*Work order:* Repeat the records below exactly, from the first line through the line containing "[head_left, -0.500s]", and leave out any pictures.

[[ Extracted material, beginning ]]

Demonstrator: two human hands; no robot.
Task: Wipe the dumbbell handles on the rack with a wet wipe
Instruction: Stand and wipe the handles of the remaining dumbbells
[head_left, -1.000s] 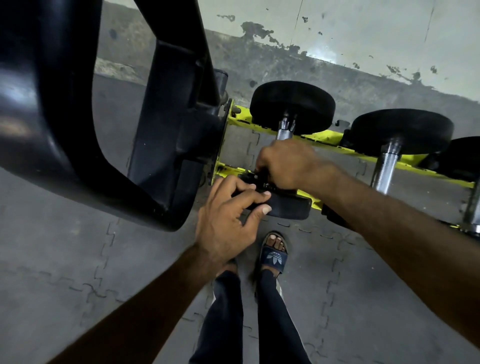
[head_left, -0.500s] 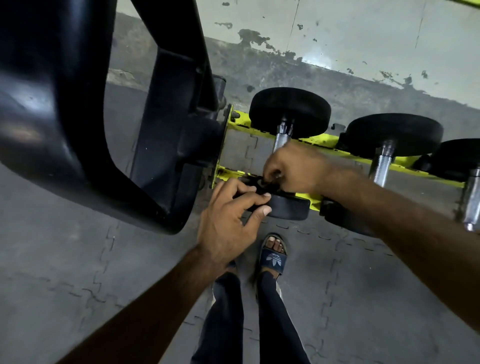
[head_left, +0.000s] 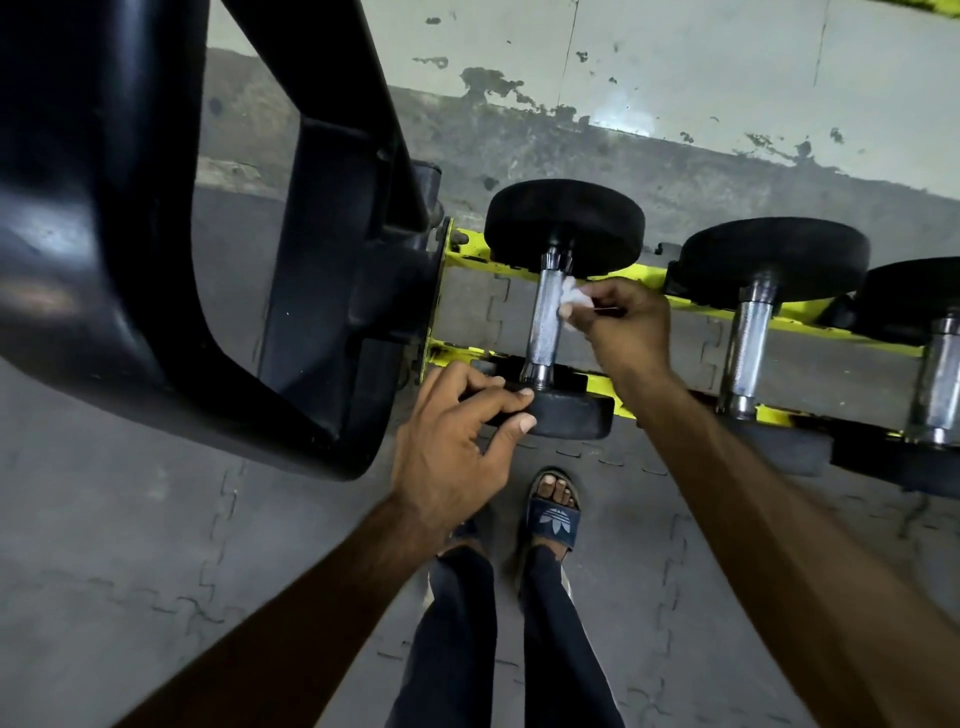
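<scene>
Chrome is what gets cleaned here: the knurled chrome handle (head_left: 545, 322) of the dumbbell at the left end of the yellow steel rack (head_left: 644, 283) spans the gap between the front and back rails. The right hand (head_left: 628, 327) pinches a crumpled white wet wipe (head_left: 574, 301) between thumb and fingertips and holds it against the right side of that handle, up near the far black rubber head (head_left: 563, 223). The left hand (head_left: 452, 447) grips the near black rubber head (head_left: 571, 413) at the rack's front edge, fingers curled over the top and thumb on the outer face.

I would judge the dumbbell heavy and stiff, and likely to roll in its cradle under a sideways rub, so the near head is the sensible place to steady it. The wipe is soft, limp and damp. It should wrap round the bar easily, but the knurling may snag or shred it.

The rack is the only thing here holding anything. Besides this dumbbell it cradles a second chrome-handled dumbbell (head_left: 750, 343) just to the right and a third (head_left: 943, 374) towards the right end. A black glossy frame upright (head_left: 156, 260) stands at the rack's left end.
</scene>
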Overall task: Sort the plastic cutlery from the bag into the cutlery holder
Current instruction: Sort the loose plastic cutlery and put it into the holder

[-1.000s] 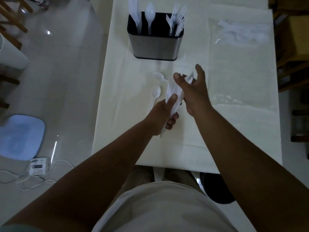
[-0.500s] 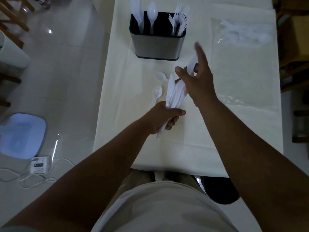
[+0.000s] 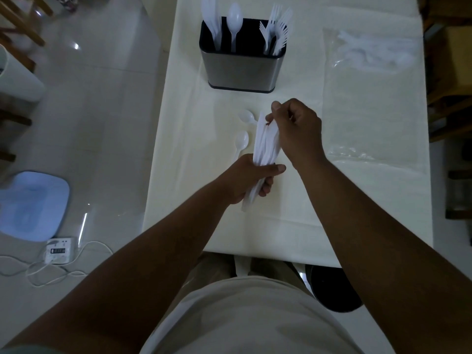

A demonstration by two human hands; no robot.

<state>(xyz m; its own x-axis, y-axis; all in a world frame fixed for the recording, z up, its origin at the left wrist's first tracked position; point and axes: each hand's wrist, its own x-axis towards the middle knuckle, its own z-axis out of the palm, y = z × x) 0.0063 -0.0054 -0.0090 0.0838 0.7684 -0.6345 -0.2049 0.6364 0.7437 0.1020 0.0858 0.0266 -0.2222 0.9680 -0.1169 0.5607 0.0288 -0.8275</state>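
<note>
My left hand [image 3: 249, 178] grips a bundle of white plastic cutlery [image 3: 265, 145] by its handles, over the middle of the white table [image 3: 194, 175]. My right hand [image 3: 297, 130] has its fingers curled at the bundle's top end and pinches one piece there. Two loose white spoons [image 3: 242, 141] lie on the table just left of the bundle. The steel cutlery holder [image 3: 242, 67] stands at the far middle, with knives on its left, one spoon in the centre and several forks on its right. The clear plastic bag [image 3: 373, 80] lies flat at the right, with more white cutlery [image 3: 378, 51] in its far end.
Wooden chairs [image 3: 452, 72] stand along the table's right side. On the floor at the left are a blue scale [image 3: 30, 205], a small white device with a cable [image 3: 60, 247] and wooden furniture legs [image 3: 20, 24]. A dark round object [image 3: 334, 290] sits under the table's near edge.
My right hand, raised above the bundle with its fingers spread half a second ago, has come back down and curled its fingers onto the bundle's top. My left hand kept its grip.
</note>
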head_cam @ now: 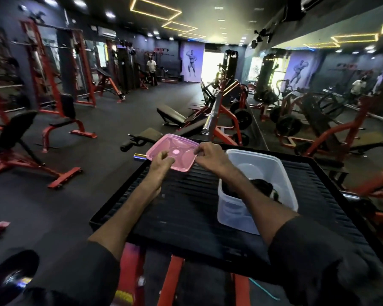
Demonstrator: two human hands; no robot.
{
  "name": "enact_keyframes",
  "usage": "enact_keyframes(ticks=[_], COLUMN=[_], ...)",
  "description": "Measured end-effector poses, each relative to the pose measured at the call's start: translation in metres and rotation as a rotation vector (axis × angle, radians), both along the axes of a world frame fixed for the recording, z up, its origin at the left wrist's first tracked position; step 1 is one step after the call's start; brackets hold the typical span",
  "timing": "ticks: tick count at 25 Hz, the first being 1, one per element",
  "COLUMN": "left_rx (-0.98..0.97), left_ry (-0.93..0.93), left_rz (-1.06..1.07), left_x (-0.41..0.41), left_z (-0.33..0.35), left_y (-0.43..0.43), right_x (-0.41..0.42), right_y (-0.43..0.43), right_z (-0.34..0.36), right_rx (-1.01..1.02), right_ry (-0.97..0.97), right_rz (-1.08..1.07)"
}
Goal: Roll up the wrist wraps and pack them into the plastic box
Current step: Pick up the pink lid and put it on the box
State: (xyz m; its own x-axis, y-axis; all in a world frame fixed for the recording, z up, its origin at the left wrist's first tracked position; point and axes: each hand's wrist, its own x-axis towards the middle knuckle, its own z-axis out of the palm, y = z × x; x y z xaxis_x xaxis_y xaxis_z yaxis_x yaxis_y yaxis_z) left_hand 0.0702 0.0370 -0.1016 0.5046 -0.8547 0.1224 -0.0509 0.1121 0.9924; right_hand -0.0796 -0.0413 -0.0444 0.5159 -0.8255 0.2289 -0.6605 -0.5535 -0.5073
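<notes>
Both forearms reached forward over a black ribbed platform [186,206], dark sleeves pushed up near the elbows. The left hand [161,163] was curled, its fingers pinched closed on the near left edge of a pink translucent lid [177,151]. The right hand [210,156] gripped the lid's right edge, thumb and fingertips pressed together on the rim. The lid was held flat and slightly tilted at the far end of the platform, with moulded curved ridges and a round mark showing at its centre.

Just right of the hands, the clear plastic box [259,188] stood open on the platform, frosted and rectangular with rounded corners. Inside it lay dark wrist wraps [264,188] with a patch of white on them; the right forearm crossed in front of the box and hid part of them, so whether they were rolled could not be told.

No writing on the lid, box or wraps could be read.
</notes>
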Motion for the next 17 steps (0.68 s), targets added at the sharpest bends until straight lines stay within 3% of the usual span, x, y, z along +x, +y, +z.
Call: enact_keyframes(ticks=[6,12,14,17], left_rx=[0.081,0.168,0.166,0.145], left_ry=[-0.213,-0.250,-0.317,-0.379], left_rz=[0.207,0.270,0.290,0.312], left_x=[0.097,0.118,0.119,0.125], left_z=[-0.021,-0.039,-0.047,-0.054], left_y=[0.010,-0.015,-0.020,-0.028], right_x=[0.110,0.161,0.168,0.174], right_y=[-0.022,-0.060,-0.065,-0.069], right_z=[-0.028,-0.084,-0.097,-0.103], right_rx=[-0.044,-0.104,-0.171,-0.162], right_ry=[0.263,0.470,0.468,0.292], right_rz=[0.109,0.109,0.097,0.165])
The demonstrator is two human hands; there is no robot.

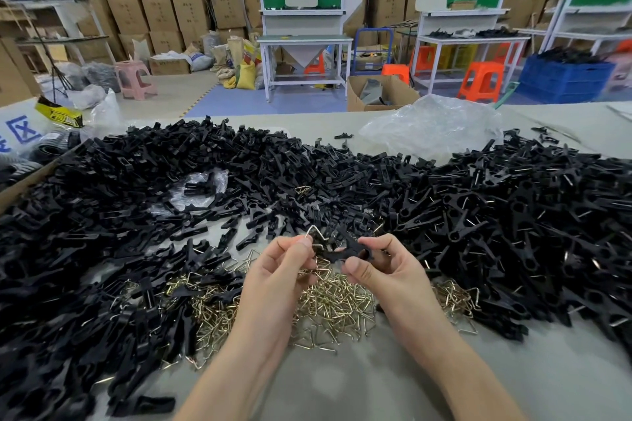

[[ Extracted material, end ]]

*Response to this task:*
Demonstrator: two human hands; no robot.
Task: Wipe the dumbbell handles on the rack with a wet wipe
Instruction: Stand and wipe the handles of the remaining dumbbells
[head_left, -1.000s] 
[head_left, -0.500s] 

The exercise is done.